EMI can cause two or more pins on a semiconductor device, such as an integrated circuit (IC), to change state simultaneously. An extreme example is “latch-up” – when all output pins simultaneously assume uncontrolled fixed states. This is caused by high temperatures, ionizing radiation, and over-voltage or over-current on any pin of an IC. The presence of any one of the three causes increases an IC’s susceptibility to latch-up due to the other two.

However, traditional risk analysis methods (e.g. FMEA) have often been applied very simplistically to electronics, for example I have seen (so-called) FMEA-based risk assessments on safety-critical electronics conducted by a major international manufacturer of automobiles that simply went through all of the ICs one pin at a time and assessed whether a safety problem would be caused if each pin was permanently stuck high or low. Also, this was the only failure mode identification method applied.
Reasonably foreseeable use/misuse

It should never be assumed that an operator will always follow the Operator’s Manual, or would never do something that was just “too stupid.”

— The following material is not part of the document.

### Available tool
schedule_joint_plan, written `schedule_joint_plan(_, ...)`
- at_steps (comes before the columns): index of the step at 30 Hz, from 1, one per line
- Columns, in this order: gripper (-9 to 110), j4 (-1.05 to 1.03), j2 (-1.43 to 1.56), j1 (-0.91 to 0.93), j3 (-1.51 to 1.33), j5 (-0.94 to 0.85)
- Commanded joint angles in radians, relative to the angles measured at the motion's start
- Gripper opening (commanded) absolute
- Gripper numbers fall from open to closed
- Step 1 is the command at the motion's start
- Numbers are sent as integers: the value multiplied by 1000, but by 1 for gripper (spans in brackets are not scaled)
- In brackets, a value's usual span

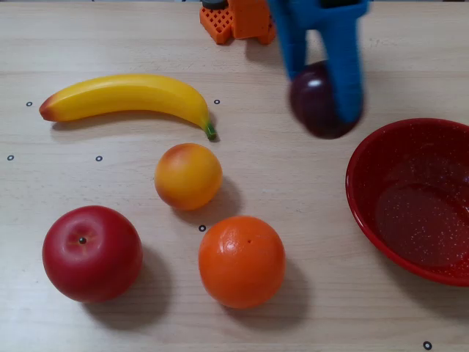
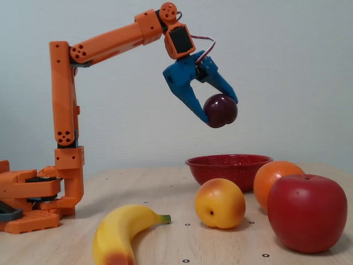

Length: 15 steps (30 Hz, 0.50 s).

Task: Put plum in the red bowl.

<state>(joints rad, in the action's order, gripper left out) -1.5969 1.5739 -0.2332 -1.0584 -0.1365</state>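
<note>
Scanning both views for lettering now, and I can't read a single word, brand, label or number anywhere. The only marks I pick up are small dark ring dots (image 1: 98, 158) scattered on the table (image 1: 315, 315), and they carry no text that I can make out.
</note>
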Motion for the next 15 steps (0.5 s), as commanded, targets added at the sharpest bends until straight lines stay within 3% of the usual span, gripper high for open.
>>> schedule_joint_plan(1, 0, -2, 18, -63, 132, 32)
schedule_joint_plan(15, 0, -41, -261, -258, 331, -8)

Assessing reasonably foreseeable use or misuse requires the use of “brainstorming” techniques by experienced personnel, and can achieve better “failure coverage” by including operators, maintenance technicians, field service engineers, etc., in the exercise.

The Two Stages of Risk Assessment

When creating the SRS (or equivalent), the system has not yet been designed, so detailed risk analysis methods such as FMEA, FMECA, etc., cannot be applied. At this early stage, only an “Initial Risk Assessment” is possible, but there are many suitable methods that can be used and many of them are listed in 3.7 of [10].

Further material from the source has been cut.